The reference range of total bilirubin is 5 – 20 µmol/L. Scleral icterus (sometimes called subicterus, but different definitions for subicterus exists) occurs when the bilirubin level reaches approx 40 µmol/L, while icterus occurs at approx 70 µmol/L.
We distinguish two types of hyperbilirubinaemia: unconjugated hyperbilirubinaemia, where the elevation in bilirubin is predominantly due to elevation in unconjugated bilirubin, and conjugated hyperbilirubinaemia.
The most common cause of jaundice is obstruction of the bile ducts, causing conjugated hyperbilirubinaemia. This is called cholestasis.
Etiology
There are many possible causes of hyperbilirubinaemia and jaundice, each of which can be classified according to the type and pathomechanism.
- Prehepatic hyperbilirubinaemia
- Due to increased bilirubin production (increased haemoglobin breakdown)
- Haemolytic disorders (G6PD deficiency, sickle cell anaemia, etc.)
- Dyserythropoiesis (thalassaemia, etc.)
- Resolving (healing) haematoma or haemorrhage
- Due to impaired hepatic uptake of bilirubin
- Drugs
- Heart failure
- Impaired conjugation of bilirubin in the liver
- Due to increased bilirubin production (increased haemoglobin breakdown)
- Intrahepatic hyperbilirubinaemia
- Hepatitis
- Cirrhosis
- Infiltrative diseases of the liver
- Posthepatic hyperbilirubinaemia (cholestasis, obstructive jaundice)
- Choledocholithiasis
- Cholangitis
- Tumour compressing the biliary tree (pancreatic head, biliary, gallbladder, liver)
Clinical features
Subicterus is usually the first sign of jaundice. If due to cholestasis, symptoms like pruritus, and fat malabsorption may occur.
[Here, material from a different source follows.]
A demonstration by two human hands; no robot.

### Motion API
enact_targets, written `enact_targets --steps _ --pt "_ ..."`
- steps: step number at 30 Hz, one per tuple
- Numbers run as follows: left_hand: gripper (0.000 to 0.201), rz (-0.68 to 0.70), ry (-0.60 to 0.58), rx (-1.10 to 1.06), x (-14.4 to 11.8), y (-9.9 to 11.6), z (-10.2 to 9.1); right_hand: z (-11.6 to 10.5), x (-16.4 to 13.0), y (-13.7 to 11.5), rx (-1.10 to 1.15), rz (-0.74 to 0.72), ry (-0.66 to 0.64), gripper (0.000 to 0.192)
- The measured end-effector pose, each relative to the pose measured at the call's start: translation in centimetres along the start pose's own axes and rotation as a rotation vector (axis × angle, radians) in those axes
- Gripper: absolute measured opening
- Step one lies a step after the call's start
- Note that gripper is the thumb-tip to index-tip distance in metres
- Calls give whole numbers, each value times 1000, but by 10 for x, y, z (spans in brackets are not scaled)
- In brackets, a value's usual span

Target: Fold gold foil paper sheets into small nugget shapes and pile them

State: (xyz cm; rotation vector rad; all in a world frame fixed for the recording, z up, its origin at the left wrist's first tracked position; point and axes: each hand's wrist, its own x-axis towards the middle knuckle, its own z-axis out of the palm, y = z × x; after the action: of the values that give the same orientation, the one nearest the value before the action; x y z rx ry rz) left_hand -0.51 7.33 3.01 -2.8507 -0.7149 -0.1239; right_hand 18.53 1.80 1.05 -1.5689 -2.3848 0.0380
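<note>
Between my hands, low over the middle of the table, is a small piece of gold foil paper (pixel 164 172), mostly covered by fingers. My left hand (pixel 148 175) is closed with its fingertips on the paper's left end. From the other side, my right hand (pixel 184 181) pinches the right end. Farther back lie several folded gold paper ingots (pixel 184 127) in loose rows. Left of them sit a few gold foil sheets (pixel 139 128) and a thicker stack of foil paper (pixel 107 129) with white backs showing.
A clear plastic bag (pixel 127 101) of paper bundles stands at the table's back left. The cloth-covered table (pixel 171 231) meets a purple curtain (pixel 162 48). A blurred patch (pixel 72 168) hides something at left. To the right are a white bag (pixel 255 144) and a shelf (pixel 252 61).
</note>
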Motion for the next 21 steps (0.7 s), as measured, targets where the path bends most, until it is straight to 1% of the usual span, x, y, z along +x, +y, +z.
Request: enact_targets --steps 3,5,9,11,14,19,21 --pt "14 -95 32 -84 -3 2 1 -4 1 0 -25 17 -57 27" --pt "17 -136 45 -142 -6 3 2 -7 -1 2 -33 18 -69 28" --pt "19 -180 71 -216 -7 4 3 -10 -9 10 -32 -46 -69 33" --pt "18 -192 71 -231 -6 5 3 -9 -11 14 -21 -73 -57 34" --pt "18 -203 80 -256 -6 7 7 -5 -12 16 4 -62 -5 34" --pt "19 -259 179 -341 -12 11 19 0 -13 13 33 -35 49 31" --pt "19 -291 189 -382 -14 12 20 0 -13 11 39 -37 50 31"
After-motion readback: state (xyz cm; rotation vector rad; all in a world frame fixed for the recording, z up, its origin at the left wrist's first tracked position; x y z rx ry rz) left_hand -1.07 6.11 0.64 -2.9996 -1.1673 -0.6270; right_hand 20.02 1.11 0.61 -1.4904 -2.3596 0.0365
Other symptoms and findings of cholestasis depends on the type and etiology:
Type | Color of stool | Indirect bilirubin | Direct bilirubin | Bilirubin in urine | Urinary urobilinogen | Common cause |
---|---|---|---|---|---|---|
Prehepatic jaundice | Dark | Increased | Normal | Normal | Increased | Haemolytic conditions |
Intrahepatic jaundice | Pale, acholic | Increased | Increased | Increased (dark urine) | Normal or increased | Cirrhosis |
Posthepatic jaundice | Pale, acholic | Normal | Increased | Increased (dark urine) | Absent | Biliary obstruction |
Evaluation
Further evaluation depends on the clinical and laboratory findings. AST and ALT are useful markers of liver injury, while ALP and GGT are markers of cholestasis.
If prehepatic jaundice is supected, the patient should be evaluated for haemolysis (LDH, haptoglobin, blood smear).
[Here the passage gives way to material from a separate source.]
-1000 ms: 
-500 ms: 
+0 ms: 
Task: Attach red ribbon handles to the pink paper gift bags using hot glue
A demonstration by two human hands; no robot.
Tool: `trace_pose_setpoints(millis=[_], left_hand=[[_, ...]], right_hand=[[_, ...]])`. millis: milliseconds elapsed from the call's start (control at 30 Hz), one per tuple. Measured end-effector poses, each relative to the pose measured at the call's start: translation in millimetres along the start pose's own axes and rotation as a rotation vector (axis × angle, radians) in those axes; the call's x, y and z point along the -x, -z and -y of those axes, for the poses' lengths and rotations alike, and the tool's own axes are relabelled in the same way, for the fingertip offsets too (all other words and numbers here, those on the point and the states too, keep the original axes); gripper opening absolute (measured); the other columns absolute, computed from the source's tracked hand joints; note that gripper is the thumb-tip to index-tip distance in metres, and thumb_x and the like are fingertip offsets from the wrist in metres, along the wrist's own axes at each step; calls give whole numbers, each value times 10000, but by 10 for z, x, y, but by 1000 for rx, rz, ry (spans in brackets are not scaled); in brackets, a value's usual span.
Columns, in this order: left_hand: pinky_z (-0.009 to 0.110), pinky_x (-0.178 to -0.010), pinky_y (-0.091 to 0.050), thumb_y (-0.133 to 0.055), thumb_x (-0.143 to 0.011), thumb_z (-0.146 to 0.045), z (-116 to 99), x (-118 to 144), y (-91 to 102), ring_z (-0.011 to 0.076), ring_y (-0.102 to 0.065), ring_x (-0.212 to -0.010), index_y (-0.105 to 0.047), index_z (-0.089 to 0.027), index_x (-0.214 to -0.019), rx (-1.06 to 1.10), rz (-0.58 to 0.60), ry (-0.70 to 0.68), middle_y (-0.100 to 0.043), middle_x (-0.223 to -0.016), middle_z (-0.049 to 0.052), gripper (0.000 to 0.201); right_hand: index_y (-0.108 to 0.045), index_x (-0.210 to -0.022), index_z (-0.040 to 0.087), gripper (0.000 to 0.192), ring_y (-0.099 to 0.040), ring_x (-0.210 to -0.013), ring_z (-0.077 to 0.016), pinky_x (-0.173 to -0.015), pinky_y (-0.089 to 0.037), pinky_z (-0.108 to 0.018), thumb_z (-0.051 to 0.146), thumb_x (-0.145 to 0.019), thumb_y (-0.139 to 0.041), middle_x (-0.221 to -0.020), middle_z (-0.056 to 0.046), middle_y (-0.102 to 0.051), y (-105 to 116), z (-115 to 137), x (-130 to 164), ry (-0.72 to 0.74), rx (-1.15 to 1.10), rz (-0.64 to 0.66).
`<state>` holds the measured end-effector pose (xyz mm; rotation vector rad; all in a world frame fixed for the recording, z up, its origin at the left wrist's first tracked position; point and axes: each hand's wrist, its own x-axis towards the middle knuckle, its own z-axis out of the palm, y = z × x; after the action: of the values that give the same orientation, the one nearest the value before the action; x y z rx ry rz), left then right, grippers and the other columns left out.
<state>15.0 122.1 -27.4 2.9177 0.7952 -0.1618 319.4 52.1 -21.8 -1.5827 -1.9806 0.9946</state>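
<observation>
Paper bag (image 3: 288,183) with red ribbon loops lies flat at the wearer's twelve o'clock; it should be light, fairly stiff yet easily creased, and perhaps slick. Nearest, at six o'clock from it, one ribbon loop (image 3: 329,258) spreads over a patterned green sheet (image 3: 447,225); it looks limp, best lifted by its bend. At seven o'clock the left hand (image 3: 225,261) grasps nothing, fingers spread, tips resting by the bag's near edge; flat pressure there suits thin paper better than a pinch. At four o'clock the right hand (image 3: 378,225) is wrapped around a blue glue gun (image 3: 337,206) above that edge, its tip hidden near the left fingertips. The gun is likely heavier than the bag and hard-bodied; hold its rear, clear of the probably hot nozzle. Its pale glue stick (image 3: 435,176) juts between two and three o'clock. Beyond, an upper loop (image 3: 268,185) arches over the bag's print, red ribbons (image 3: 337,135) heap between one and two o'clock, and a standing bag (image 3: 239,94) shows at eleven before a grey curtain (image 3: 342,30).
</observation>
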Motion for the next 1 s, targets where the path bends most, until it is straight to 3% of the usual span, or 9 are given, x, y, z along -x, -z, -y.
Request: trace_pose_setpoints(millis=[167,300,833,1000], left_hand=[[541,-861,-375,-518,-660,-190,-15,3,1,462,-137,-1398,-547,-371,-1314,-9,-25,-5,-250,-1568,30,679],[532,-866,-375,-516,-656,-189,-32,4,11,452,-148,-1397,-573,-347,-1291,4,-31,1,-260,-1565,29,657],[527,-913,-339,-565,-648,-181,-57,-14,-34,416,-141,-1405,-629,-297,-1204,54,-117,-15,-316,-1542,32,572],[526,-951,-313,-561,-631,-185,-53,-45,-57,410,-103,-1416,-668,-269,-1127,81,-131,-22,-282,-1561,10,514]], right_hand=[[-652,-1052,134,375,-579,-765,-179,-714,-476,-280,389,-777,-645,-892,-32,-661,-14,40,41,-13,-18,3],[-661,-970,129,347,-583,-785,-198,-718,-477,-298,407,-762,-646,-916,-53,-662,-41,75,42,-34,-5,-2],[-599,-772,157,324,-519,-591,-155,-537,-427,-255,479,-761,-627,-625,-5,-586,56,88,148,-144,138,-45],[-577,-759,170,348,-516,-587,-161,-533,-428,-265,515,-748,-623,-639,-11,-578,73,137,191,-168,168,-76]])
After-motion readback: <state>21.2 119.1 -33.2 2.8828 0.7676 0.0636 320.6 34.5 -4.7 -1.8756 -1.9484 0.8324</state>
If intrahepatic jaundice is suspected, the patient should be evaluated for hepatitis, cirrhosis, and possible causes of them.
If posthepatic jaundice is suspected, the patient should be examined with ultrasound or CT. If this shows signs of biliary obstruction by stone, an ERCP should be performed, which may remove the stone. If imaging shows signs of malignancy, surgery may be indicated.